Restate exactly the lines from the top of the listing below to the line containing "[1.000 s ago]"; the remaining lines are not wanted.

▬▬▬▬▬▬

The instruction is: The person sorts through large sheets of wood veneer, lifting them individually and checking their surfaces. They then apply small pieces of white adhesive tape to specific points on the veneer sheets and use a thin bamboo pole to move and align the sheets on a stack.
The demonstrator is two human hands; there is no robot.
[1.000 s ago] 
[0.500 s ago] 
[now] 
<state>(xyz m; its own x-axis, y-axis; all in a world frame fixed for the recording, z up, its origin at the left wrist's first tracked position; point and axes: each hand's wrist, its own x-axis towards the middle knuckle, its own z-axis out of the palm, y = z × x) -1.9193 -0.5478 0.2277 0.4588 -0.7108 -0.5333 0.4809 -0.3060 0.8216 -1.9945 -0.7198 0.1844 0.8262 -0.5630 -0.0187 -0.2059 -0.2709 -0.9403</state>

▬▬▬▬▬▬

Problem solution>
The instruction is: The person sorts through large sheets of wood veneer, lifting them individually and checking their surfaces. They then apply small pieces of white adhesive tape to specific points on the veneer sheets and use a thin bamboo pole to move and align the sheets on a stack.
The demonstrator is two human hands; there is no robot.
[1.000 s ago] 

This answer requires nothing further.